ZnO nanoparticle-incorporated native collagen films with electro-conductive properties.

Collagen obtained from bovine skin was mechanically pre-treated with the aim of preserving the triple helix structure of native collagen. Furthermore, zinc oxide nanoparticles were incorporated into film forming formulations due to their inherent biological properties, which are of great relevance for biomedical applications. All the films showed good mechanical properties with a predominant elastic behavior, as shown by dynamic mechanical analysis (DMA) curves, and collagen films were easy to handle in both dry and wet states. It is worth noting that the integrity in the wet state was achieved without incorporating chemical crosslinkers, in contrast to chemically treated collagen that must be crosslinked chemically due to collagen denaturation after the pre-treatment. As shown by Fourier Transform Infrared (FTIR) spectroscopy analysis, collagen preserved the triple helix structure, although a slight decrease was observed with the increase of zinc oxide nanoparticles (ZnO NPs) content, which slightly increased the equilibrium swelling values and also caused some changes in the denaturation collagen peak observed above 200 °C by Differential Scanning Calorimetry (DSC) measurements.

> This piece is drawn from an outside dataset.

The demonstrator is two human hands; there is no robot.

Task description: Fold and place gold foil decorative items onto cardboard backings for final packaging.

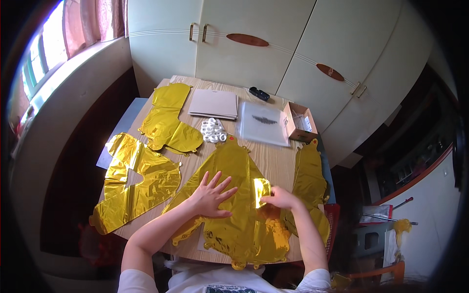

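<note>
Gold foil balloon (239,168) looks light, slippery, crease-prone, best held by its edges; left grip (210,199) spread flat, right grip (283,199) pinching its right fold

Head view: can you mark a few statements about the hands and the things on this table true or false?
1. The left hand lies spread on the middle gold foil piece. True.
2. The right hand is on the white rings. False: it is at the right side of the middle gold foil piece.
3. The white rings lie left of the clear plastic sleeves. True.
4. The small box is closed. False: it is open, with contents showing.
5. The stack of pale cards is on the table's far side. True.
</note>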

Additionally, collagen films showed good barrier properties, protection again Ultraviolet (UV) light and optimal Water Vapor Permeability (WVP) values (occlusivity) for biomedical purposes such as wound healing, since the WVP values measured would allow exudates' absorption. Regarding electrical conductivity, collagen films presented a semiconductor behavior and memory properties and, thus, these films could be used as biosensors.